* DIRECTIONS: Copy the whole listing verbatim.

* RECORDED DATA:
************
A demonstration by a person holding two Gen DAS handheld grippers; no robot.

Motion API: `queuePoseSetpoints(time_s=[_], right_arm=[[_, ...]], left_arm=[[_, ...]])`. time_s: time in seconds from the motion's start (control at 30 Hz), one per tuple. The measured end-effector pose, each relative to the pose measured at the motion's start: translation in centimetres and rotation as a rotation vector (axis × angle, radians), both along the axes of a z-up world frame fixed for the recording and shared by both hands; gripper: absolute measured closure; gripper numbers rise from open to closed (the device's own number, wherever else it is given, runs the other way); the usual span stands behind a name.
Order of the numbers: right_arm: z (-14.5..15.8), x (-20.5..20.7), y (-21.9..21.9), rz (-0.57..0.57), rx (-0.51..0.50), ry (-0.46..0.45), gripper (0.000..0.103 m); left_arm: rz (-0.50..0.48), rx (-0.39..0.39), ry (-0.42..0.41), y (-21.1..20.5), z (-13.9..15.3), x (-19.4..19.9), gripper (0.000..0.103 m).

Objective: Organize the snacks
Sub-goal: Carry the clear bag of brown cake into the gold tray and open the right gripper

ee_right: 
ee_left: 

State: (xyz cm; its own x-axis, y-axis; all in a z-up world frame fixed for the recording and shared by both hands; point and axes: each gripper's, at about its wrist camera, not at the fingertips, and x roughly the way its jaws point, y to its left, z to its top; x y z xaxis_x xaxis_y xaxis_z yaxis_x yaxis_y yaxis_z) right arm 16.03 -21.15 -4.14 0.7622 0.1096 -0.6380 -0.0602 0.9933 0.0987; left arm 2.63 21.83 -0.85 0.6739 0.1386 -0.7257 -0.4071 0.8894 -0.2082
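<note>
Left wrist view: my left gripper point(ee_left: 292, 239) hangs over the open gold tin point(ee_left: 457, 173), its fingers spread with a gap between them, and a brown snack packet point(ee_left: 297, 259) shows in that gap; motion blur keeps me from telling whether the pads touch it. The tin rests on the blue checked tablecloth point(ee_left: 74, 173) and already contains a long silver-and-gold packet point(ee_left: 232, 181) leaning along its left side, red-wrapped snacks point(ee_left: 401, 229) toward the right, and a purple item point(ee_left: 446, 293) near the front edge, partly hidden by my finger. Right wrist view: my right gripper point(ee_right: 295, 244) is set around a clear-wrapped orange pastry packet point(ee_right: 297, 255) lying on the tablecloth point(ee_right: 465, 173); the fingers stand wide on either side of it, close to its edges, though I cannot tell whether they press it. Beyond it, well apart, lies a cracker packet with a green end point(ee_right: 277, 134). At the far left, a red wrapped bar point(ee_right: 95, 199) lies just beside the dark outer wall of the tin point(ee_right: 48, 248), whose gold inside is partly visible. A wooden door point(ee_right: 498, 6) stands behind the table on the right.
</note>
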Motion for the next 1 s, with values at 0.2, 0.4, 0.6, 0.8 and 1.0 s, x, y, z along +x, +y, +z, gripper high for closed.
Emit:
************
* RESPONSE FOR THIS EXERCISE:
A demonstration by a person holding two Gen DAS handheld grippers; no robot.

Motion API: `queuePoseSetpoints(time_s=[_], right_arm=[[_, ...]], left_arm=[[_, ...]])`. time_s: time in seconds from the motion's start (control at 30 Hz), one per tuple. The measured end-effector pose, each relative to the pose measured at the motion's start: translation in centimetres and rotation as a rotation vector (axis × angle, radians), both along the axes of a z-up world frame fixed for the recording and shared by both hands; gripper: absolute measured closure; gripper numbers rise from open to closed (the device's own number, wherever else it is given, runs the other way); the usual span stands behind a name.
Order of the numbers: right_arm: z (-14.5..15.8), x (-20.5..20.7), y (-21.9..21.9), rz (-0.57..0.57), rx (-0.51..0.50), ry (-0.46..0.45), gripper (0.000..0.103 m); left_arm: rz (-0.50..0.48), rx (-0.39..0.39), ry (-0.42..0.41), y (-21.1..20.5), z (-13.9..15.3), x (-19.4..19.9), gripper (0.000..0.103 m).

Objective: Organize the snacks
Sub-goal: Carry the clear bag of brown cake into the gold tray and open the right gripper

ee_right: 
ee_left: 

State: (xyz cm; its own x-axis, y-axis; all in a z-up world frame fixed for the recording and shared by both hands; point and axes: each gripper's, at about its wrist camera, not at the fingertips, and x roughly the way its jaws point, y to its left, z to its top; x y z xaxis_x xaxis_y xaxis_z yaxis_x yaxis_y yaxis_z) right arm 16.03 -21.15 -4.14 0.7622 0.1096 -0.6380 -0.0602 0.9933 0.0987; left arm 2.63 21.83 -0.85 0.6739 0.1386 -0.7257 -0.4071 0.8894 -0.2082
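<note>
Left wrist view: my left gripper point(ee_left: 292, 239) hangs over the open gold tin point(ee_left: 457, 173), its fingers spread with a gap between them, and a brown snack packet point(ee_left: 297, 259) shows in that gap; motion blur keeps me from telling whether the pads touch it. The tin rests on the blue checked tablecloth point(ee_left: 74, 173) and already contains a long silver-and-gold packet point(ee_left: 232, 181) leaning along its left side, red-wrapped snacks point(ee_left: 401, 229) toward the right, and a purple item point(ee_left: 446, 293) near the front edge, partly hidden by my finger. Right wrist view: my right gripper point(ee_right: 295, 244) is set around a clear-wrapped orange pastry packet point(ee_right: 297, 255) lying on the tablecloth point(ee_right: 465, 173); the fingers stand wide on either side of it, close to its edges, though I cannot tell whether they press it. Beyond it, well apart, lies a cracker packet with a green end point(ee_right: 277, 134). At the far left, a red wrapped bar point(ee_right: 95, 199) lies just beside the dark outer wall of the tin point(ee_right: 48, 248), whose gold inside is partly visible. A wooden door point(ee_right: 498, 6) stands behind the table on the right.
</note>
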Motion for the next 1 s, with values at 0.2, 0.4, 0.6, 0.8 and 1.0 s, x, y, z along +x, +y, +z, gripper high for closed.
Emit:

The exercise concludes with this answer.